25 Mart 2018 Pazar

İstanbul'un Kaçırılan Atları

image


M.Ö. 4. yüzyılda yaşayan Yunanlı heykeltıraş Lisippos’un eseri olduklarına inanılan ve bugün Venedik’teki meşhur San Marco Kilisesi’nde sergilenen bronzdan yapılmış ‘Quadriga atları’ denen dört adet at heykeli, bir zamanlar İstanbul’da durur, Bizans’ın şimdi Sultanahmed Meydanı olan Hipodrom’unu süslerdi.
DÖRT ATLI ARABAEski Roma’da dört atın çektiği arabalara ‘Quadriga’ denirdi ve dünya sanatının en güzel Quadriga atı örnekleri Bizans’ın, daha doğrusu Doğu Roma’nın başkenti İstanbul’un hipodromunda, yani bugünün Sultanahmed Meydanı’ndaydı. M.Ö. 4. yüzyılda yaşayan Yunanlı heykeltıraş Lisippos’un eseri olduklarına inanılan, bronzdan yapılmış olan ve her biri bir mermer sütun üzerinde yükselen dört at heykeli, meydanın güzelliğine güzellik katardı.

Heykeller, Dördüncü Haçlı Seferi’ne kadar, asırlarca Hipodrom’da kaldılar. Avrupa’dan kutsal topraklara, yani Filistin taraflarına gitme bahanesiyle kopan ama yollarda aç kalan Haçlı ordusu, o zamanın Konstantinopolis’ini 1204 Nisan’ında yağma etmekten çekinmedi. Ateşe verilmiş elyazması kitapların dumanları gökyüzünü sararken, kiliselerde altından yapılmış tek bir haç bile kalmamacasına, herşey talan edildi. Şehir yeni kurulan ‘Latin İmparatorluğu’nun başkenti oldu ve İstanbul’un üzerine çöken bu kábus tam 57 sene devam etti. Bizans İmparatoru Sekizinci Mihail Paleolog, şehri 1261’de geri aldığı zaman baştan aşağı yağmalanmış bir Konstantinopolis ile karşılaştı. Haçlılar varsa toparlayıp götürmüşlerdi. Hipodrom’daki heykeller, Hristiyan azizlerinin kemikleri ve Hazreti İsa’ya ait olduğuna inanılan ve bugün Torino’da olan kefen de gidenler arasındaydı.

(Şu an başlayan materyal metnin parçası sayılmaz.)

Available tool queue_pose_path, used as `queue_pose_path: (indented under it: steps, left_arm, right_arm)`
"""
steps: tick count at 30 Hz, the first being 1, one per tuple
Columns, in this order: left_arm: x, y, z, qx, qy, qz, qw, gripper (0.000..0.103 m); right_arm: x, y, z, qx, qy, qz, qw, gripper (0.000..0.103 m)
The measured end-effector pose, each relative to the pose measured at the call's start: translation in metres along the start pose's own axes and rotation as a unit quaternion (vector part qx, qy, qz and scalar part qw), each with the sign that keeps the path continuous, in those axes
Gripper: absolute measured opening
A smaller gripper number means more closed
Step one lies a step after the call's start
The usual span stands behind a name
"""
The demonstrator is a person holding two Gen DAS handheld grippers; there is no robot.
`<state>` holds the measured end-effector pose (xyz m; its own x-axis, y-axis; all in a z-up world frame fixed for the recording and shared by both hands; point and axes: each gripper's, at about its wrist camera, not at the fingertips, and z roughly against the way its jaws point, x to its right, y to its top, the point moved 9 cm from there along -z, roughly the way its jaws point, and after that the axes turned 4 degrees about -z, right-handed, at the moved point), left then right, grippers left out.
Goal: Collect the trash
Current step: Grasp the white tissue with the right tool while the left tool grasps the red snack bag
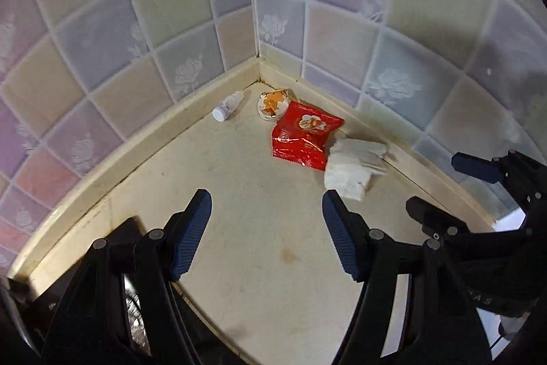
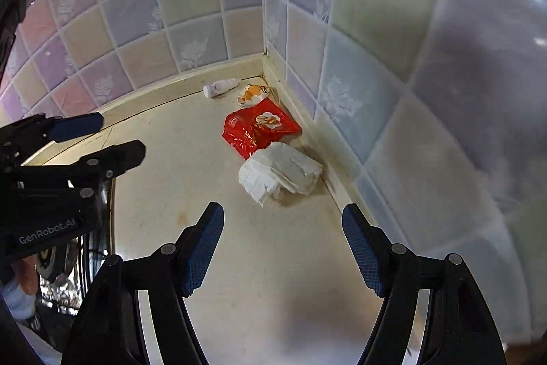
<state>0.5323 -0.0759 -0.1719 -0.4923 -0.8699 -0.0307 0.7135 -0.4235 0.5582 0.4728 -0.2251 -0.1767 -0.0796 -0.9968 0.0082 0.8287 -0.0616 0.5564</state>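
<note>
Both the left claw (image 1: 266, 206) and right claw (image 2: 283, 219) gape empty over the worktop (image 1: 259, 228), white tissue wad (image 2: 280, 175) at 12 o'clock only in the right view.

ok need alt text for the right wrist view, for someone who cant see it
The open right gripper hovers above a beige counter, pointing at crumpled white paper beside a tiled wall. Beyond lie a red snack bag, a small orange-and-white wrapper and a white bottle on its side. The left gripper enters from the left, open.
</note>
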Motion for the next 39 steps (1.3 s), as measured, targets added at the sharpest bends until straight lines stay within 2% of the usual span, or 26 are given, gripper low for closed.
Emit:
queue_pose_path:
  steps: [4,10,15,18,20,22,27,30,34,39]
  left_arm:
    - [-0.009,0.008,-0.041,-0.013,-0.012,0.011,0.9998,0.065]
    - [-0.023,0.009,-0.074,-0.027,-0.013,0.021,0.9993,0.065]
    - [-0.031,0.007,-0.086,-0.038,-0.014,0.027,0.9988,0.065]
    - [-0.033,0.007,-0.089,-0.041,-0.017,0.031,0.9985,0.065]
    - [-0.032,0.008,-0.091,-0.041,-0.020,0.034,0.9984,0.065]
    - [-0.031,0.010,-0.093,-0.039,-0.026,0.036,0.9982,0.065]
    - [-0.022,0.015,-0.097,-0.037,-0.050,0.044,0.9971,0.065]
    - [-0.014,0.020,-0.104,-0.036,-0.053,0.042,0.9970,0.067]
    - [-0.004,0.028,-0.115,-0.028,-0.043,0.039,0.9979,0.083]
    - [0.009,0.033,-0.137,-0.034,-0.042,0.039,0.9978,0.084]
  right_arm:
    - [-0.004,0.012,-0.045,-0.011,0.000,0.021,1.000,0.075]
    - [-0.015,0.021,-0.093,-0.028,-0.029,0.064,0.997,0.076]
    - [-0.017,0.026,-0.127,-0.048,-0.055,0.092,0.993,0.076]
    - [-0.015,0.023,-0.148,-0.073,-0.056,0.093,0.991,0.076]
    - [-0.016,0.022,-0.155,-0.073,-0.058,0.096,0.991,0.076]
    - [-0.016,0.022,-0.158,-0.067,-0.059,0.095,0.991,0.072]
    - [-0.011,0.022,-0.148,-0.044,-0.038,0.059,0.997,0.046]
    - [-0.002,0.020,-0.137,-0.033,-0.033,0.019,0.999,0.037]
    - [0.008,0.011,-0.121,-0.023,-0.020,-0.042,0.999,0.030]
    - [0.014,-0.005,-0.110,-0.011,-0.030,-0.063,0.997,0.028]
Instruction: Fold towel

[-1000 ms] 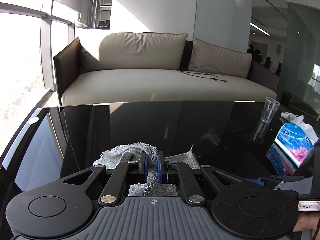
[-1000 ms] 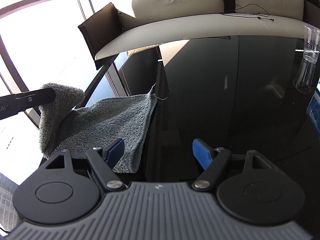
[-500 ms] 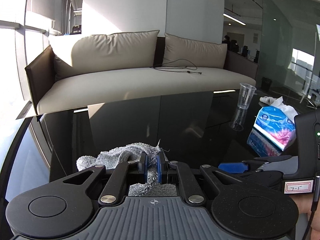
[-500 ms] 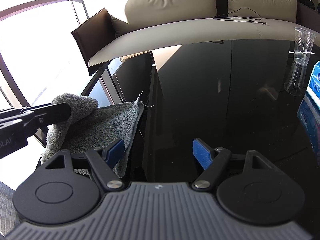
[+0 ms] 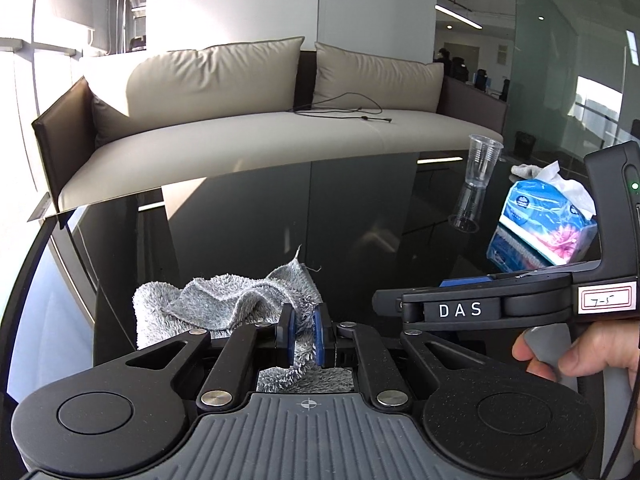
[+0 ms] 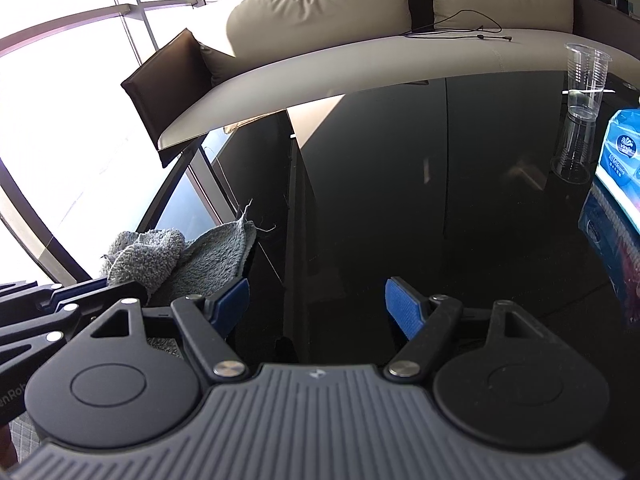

Ama, Quadriga atlarının macerası bu yağma ile noktalanmadı; atlar için herşey daha yeni başlıyordu ve asırlar boyunca bir memleketten ötekine taşınıp duracaklardı.

Önce, Venedik’teki bir askeri deponun önüne yerleştirildiler; daha sonra Aziz Marko Kilisesi’nin girişinin üzerine kondular ve neredeyse altı asır boyunca burada kaldılar. Derken, 1797’de Venedik’i Avusturya’ya veren Napolyon Bonapart şehirden bir hatıra almak istedi ve atları seçti. Dördünü birden Paris’e götürdü, önce Tuilleries Sarayı’nın girişine koydurdu, sonra da inşa ettirdiği meşhur ‘Zafer Takı’nın üzerine çıkarttı.

Atlar, Napolyon’dan sonra, 1815’te Venedik’e iade edildiler ve eski yerlerine, kilisenin üzerine yerleştirildiler. Aradan gene seneler geçti, Birinci Dünya Savaşı patladı ve güvenlik altında tutulmaları için Roma’ya taşındılar. Savaştan sonra geri gittilerse de kilisenin tepesindeki ikametleri gene kısa sürdü, İkinci Dünya Savaşı patladı, atlara bu defa Padua yolu göründü ve eski yerlerine, yani Aziz Marko Kilisesi’ne 1945’te dönebildiler.

İmparator Konstantin’in atları yerlerinde durmamaya, dolaşmaya alışmışlardı bir kere… 1990’da tekrar söküldüler ve bu defa kilisenin içine taşındılar. Gerekçe, hava kirliliği yüzünden artık çürümeye başlamış olmalarıydı. Sıkı bir bakımdan geçirilen Quadriga atları bugün Aziz Marko Kilisesi’ndeki salonlardan birinde teşhir ediliyorlar, aynı kilisenin tepesinde ise sahteleri duruyor.